Problem requirements: Where the records below reach the line containing "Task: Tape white", start transcribing, and end with the line containing "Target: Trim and", exactly and with nothing else added.

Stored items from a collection
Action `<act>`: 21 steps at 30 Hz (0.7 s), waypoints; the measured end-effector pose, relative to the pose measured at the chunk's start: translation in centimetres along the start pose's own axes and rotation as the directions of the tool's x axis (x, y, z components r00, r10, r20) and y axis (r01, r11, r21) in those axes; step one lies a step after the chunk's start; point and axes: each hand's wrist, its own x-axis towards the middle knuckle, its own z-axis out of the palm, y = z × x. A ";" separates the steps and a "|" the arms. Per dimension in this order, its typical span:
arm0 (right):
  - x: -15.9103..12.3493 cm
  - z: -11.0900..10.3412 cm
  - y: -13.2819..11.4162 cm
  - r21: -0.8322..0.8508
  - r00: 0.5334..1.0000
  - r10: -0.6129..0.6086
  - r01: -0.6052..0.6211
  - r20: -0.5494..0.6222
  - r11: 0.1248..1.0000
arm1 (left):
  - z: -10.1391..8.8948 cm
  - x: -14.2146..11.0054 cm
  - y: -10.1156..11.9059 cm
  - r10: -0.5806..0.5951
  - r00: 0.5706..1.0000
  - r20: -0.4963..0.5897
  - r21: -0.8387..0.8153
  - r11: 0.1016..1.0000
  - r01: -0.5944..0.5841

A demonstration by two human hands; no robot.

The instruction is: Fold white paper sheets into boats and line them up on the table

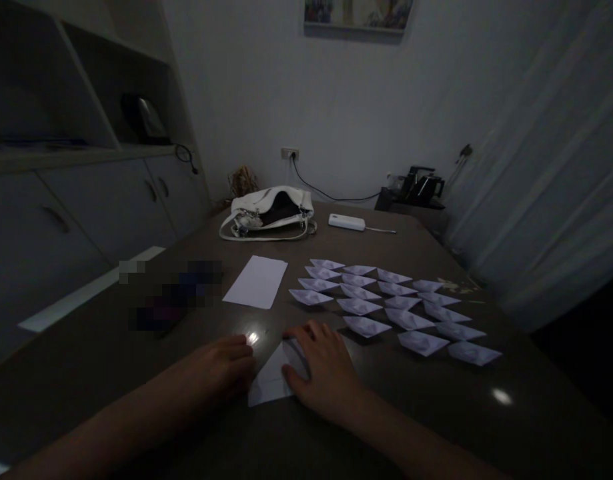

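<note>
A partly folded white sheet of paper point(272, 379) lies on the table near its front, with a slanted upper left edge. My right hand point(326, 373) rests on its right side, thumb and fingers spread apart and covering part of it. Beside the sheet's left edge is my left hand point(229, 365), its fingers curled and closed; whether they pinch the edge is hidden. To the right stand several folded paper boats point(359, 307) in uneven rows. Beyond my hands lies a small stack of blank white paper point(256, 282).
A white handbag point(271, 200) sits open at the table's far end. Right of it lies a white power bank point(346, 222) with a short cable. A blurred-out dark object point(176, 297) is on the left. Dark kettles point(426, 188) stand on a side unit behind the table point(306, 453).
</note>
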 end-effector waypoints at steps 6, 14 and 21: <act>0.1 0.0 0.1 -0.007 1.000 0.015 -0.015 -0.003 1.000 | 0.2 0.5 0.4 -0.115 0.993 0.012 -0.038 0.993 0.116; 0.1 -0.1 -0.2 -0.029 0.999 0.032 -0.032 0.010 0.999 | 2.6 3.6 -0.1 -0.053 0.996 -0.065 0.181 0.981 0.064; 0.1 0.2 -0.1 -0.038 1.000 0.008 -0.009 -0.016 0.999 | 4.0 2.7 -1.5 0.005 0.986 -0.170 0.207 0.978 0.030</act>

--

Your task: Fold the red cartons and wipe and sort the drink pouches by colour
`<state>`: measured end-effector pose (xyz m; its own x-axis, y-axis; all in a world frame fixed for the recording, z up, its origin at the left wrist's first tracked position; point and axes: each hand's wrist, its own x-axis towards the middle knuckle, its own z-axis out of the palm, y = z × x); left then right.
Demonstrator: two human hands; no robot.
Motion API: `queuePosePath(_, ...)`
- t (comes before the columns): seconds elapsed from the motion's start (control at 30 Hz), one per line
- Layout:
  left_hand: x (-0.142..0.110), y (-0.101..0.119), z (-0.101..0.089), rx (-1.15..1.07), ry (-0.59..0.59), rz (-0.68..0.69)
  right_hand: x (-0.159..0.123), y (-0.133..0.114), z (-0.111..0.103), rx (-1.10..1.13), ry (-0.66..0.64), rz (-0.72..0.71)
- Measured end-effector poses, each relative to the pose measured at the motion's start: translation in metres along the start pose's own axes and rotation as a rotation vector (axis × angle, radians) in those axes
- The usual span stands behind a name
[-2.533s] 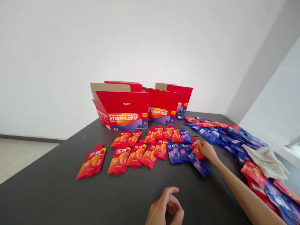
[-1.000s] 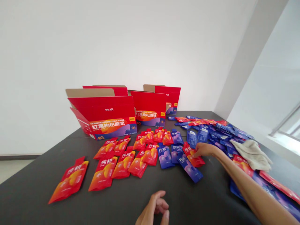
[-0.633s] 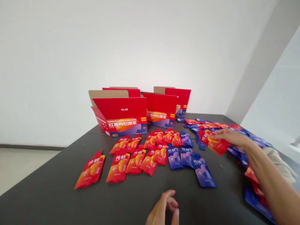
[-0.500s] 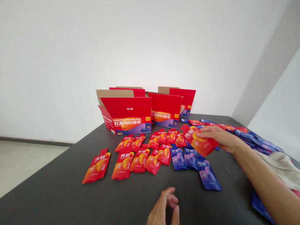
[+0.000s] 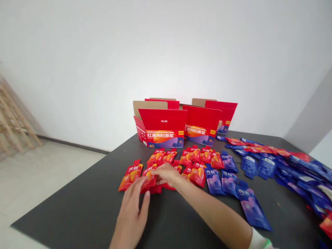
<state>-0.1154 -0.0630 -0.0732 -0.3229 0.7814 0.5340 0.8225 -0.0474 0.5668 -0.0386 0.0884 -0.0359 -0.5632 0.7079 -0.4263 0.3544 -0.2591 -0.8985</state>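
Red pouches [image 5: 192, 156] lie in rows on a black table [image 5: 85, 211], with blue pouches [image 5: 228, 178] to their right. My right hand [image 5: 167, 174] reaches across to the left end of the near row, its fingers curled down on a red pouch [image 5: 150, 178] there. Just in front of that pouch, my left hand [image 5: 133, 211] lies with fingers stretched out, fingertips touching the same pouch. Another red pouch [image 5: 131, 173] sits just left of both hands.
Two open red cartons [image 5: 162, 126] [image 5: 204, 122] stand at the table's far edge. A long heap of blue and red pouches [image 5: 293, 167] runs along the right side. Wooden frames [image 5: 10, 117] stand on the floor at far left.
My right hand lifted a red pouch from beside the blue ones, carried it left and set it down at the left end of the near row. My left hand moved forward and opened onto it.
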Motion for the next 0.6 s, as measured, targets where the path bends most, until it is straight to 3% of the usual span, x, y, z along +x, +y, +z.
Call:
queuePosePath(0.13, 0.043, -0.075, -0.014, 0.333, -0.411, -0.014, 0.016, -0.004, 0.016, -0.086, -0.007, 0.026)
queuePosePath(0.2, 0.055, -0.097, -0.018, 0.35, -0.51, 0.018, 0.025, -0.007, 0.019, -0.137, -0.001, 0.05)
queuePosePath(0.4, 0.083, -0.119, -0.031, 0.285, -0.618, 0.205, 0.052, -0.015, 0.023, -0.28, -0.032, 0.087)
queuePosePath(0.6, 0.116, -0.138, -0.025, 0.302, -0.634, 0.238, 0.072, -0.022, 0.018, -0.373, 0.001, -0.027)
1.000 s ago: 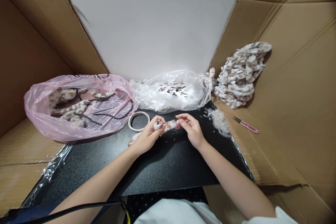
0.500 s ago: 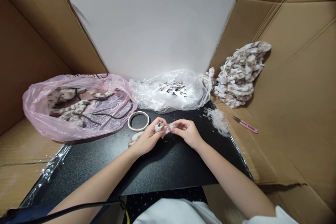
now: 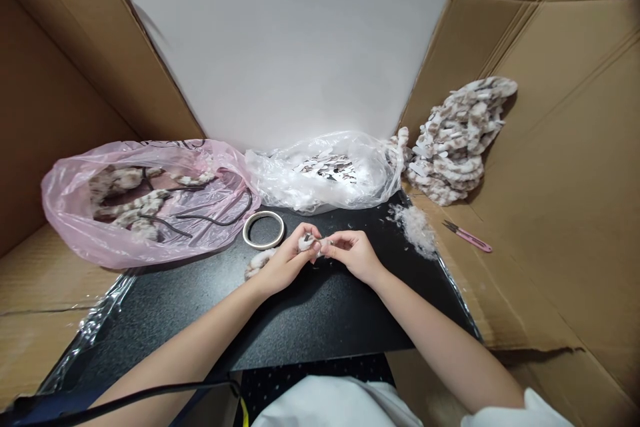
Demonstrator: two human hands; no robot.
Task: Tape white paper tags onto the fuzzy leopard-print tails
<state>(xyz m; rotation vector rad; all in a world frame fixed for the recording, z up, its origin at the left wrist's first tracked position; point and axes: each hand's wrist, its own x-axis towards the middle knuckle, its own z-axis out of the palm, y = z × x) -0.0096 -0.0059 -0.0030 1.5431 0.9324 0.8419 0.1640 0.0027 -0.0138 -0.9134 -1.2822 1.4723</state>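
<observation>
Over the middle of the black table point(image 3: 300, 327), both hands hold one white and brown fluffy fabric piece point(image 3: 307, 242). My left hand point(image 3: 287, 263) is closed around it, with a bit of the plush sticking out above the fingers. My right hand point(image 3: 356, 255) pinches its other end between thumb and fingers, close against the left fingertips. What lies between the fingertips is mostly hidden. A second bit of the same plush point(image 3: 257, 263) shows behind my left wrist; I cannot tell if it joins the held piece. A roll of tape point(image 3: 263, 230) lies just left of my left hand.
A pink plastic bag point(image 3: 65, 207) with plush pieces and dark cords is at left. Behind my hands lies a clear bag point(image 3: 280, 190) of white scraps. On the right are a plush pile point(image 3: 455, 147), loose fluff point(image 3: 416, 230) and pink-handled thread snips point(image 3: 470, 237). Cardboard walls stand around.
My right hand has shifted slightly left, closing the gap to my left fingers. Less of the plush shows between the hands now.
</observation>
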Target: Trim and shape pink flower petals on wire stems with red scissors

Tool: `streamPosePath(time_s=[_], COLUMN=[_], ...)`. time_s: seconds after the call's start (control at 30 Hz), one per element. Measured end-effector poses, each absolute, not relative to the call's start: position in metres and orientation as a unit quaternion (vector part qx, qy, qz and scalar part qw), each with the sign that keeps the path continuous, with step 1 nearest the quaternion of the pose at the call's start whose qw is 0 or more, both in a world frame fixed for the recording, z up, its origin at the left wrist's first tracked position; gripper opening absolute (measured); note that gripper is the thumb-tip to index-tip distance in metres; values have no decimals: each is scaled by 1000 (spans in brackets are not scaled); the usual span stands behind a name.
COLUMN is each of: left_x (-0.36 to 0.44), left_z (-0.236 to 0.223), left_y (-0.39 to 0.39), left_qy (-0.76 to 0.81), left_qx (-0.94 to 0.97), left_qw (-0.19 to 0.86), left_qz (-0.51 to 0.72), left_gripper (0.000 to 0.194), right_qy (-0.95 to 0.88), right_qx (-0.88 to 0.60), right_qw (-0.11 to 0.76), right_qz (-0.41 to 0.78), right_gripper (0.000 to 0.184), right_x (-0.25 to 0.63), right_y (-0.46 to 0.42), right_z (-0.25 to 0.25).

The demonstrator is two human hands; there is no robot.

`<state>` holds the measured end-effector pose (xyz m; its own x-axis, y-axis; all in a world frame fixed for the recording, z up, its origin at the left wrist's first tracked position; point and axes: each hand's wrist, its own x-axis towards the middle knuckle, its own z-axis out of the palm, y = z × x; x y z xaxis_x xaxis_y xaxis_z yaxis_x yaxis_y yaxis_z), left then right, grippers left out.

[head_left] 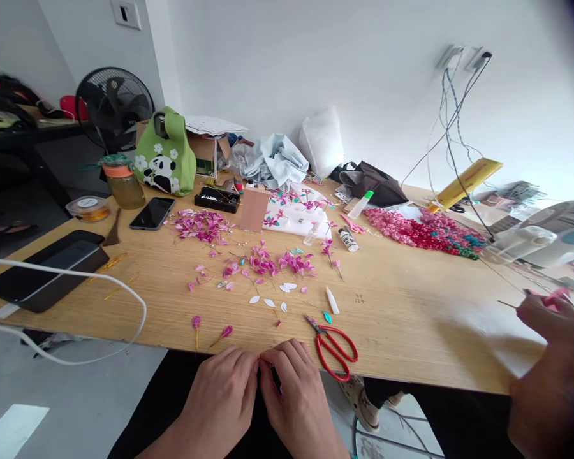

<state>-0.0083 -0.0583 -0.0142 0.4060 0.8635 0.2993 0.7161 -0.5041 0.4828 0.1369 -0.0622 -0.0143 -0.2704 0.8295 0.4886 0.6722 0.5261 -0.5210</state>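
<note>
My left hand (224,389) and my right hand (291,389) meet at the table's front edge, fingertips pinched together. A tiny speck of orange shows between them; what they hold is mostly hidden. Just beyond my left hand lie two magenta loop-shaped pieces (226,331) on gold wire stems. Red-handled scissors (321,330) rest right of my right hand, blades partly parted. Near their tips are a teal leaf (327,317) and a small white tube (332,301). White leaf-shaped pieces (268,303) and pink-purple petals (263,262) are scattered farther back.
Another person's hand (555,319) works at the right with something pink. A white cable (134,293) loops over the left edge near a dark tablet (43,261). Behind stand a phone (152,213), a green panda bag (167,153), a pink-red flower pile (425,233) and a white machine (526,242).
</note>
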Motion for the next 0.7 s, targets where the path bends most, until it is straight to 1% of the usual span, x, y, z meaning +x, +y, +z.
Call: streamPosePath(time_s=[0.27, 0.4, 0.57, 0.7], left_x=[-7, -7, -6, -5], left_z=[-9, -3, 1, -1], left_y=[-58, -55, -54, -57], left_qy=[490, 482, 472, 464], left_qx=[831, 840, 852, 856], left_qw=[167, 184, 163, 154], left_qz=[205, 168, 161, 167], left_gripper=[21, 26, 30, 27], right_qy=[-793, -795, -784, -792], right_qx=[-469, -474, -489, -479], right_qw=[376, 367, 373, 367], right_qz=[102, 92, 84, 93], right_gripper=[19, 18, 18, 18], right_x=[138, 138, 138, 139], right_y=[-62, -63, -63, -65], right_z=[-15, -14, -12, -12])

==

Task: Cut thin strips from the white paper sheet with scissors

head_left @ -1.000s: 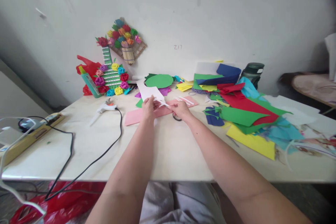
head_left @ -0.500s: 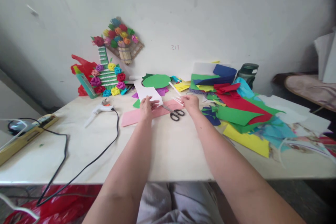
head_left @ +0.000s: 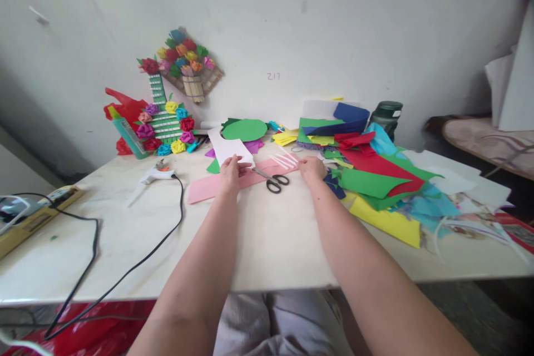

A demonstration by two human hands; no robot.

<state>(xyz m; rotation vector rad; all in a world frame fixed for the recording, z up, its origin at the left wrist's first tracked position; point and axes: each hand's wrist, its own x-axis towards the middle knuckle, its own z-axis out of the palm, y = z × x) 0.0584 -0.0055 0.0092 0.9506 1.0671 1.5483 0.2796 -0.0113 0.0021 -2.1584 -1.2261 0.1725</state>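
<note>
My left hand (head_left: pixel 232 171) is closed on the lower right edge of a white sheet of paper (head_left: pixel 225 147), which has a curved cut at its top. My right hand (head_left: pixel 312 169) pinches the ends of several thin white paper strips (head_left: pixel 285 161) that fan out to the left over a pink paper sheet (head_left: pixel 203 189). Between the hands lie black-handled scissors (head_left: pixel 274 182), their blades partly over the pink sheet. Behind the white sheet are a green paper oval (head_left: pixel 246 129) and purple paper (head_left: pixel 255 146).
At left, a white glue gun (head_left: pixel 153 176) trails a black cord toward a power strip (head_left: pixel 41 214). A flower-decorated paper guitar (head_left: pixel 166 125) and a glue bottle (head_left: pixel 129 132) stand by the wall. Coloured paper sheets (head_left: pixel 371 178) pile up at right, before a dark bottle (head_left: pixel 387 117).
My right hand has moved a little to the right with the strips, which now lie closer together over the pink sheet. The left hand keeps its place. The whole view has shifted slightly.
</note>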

Answer box:
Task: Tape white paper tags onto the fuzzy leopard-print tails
<state>(xyz m; rotation vector rad; all in a world frame fixed for the recording, z up, its origin at the left wrist's first tracked position; point and axes: each hand's wrist, its own x-axis towards the middle knuckle, its own z-axis out of the palm, y = z × x) -0.0096 -0.0059 -0.0030 1.5431 0.9324 0.8419 0.1640 0.0027 -0.0138 -0.9134 -1.2822 1.4723</state>
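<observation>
Over the middle of the black table point(image 3: 300, 327), both hands hold one white and brown fluffy fabric piece point(image 3: 307, 242). My left hand point(image 3: 287, 263) is closed around it, with a bit of the plush sticking out above the fingers. My right hand point(image 3: 356, 255) pinches its other end between thumb and fingers, close against the left fingertips. What lies between the fingertips is mostly hidden. A second bit of the same plush point(image 3: 257, 263) shows behind my left wrist; I cannot tell if it joins the held piece. A roll of tape point(image 3: 263, 230) lies just left of my left hand.
A pink plastic bag point(image 3: 65, 207) with plush pieces and dark cords is at left. Behind my hands lies a clear bag point(image 3: 280, 190) of white scraps. On the right are a plush pile point(image 3: 455, 147), loose fluff point(image 3: 416, 230) and pink-handled thread snips point(image 3: 470, 237). Cardboard walls stand around.
My right hand has shifted slightly left, closing the gap to my left fingers. Less of the plush shows between the hands now.
</observation>
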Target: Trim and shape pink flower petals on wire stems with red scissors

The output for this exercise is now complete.